Bize Muhammed b. Abdüla‘lâ, ona Hâlid, ona Hişâm, ona da Yahyâ b. Ebû Kesîr, Abdullah b. Ebû Katâde’den onun şöyle dediğini rivayet etti:
"Babam Hudeybiye anlaşmasının olduğu sene Rasûlullah (sav) ile birlikte yola çıkmıştı. Arkadaşları ihrama girmiş ama o girmemişti. (Sonrasını babam şöyle anlattı:) Arkadaşlarımla beraber iken onlar birbirlerine bakıp gülmeye başladılar. Birden bir yaban eşeği gördüm, hemen (atılıp) onu avladım. (Taşımak için) arkadaşlarımdan yardım istedim ama onlar bana yardım etmekten kaçındılar. Sonra onun etinden yedik.
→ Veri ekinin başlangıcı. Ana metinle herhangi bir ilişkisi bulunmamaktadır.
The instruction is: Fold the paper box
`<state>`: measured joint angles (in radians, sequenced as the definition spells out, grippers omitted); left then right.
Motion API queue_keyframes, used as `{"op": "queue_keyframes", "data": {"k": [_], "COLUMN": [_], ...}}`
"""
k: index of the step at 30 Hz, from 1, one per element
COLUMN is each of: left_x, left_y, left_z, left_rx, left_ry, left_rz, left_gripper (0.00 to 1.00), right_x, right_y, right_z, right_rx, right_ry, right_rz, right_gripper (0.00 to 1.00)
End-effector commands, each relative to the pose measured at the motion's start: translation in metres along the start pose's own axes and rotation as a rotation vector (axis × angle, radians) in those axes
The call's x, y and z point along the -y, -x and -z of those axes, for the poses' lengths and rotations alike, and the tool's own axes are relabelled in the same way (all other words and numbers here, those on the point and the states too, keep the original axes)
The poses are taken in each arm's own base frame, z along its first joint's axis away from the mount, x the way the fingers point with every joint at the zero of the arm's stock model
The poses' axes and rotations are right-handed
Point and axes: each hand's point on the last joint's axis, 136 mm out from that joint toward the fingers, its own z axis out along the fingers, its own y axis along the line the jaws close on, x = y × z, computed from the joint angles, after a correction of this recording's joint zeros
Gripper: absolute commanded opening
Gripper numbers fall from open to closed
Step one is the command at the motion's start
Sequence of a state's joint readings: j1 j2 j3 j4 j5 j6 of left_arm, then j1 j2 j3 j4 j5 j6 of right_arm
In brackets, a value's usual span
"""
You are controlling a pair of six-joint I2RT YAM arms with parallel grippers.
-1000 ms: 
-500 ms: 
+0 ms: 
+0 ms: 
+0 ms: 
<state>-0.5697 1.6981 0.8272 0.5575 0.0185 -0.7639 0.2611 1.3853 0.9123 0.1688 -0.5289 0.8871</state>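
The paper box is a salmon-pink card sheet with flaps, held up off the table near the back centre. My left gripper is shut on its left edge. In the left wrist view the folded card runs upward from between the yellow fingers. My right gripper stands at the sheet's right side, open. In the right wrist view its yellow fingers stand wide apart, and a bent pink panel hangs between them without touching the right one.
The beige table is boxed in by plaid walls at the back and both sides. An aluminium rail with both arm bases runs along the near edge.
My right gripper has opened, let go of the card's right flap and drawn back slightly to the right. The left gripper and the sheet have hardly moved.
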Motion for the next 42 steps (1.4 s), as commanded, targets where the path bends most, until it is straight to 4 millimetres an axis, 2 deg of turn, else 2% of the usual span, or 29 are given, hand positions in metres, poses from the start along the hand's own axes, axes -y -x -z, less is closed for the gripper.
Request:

Sonra yolumuzun kesileceğinden korktuk, ben Rasulullah’ı (sav) aramaya koyuldum. Kâh atımı şahlandırıyor, kâh normal gidiyordum. Gece yarısı Gıfâr kabilesinden bir adamla karşılaştım. Ona “Sen Peygamber’in (sav) yanından ayrıldığında o nerede idi?” diye sordum, “Sukya’da istirahat ediyordu” diye cevap verdi. Ben ona yetişip “Ey Allah’ın Rasûlu, ashabın sana selam ediyor ve Allah’ın rahmetinin senin üzerine olmasını diliyorlar. Onlar sen yokken düşman tarafından yollarının kesilmesinden korkmuşlar. Onları bekleyiniz” dedim. Bunun üzerine o beklemeye koyuldu. Ben bir de ona “Ben yaban eşeği avladım. Yanımda ondan artan bir miktar (et) var” dedim. O da yanındaki topluluğa ihramlı oldukları halde “Yiyin” buyurdu."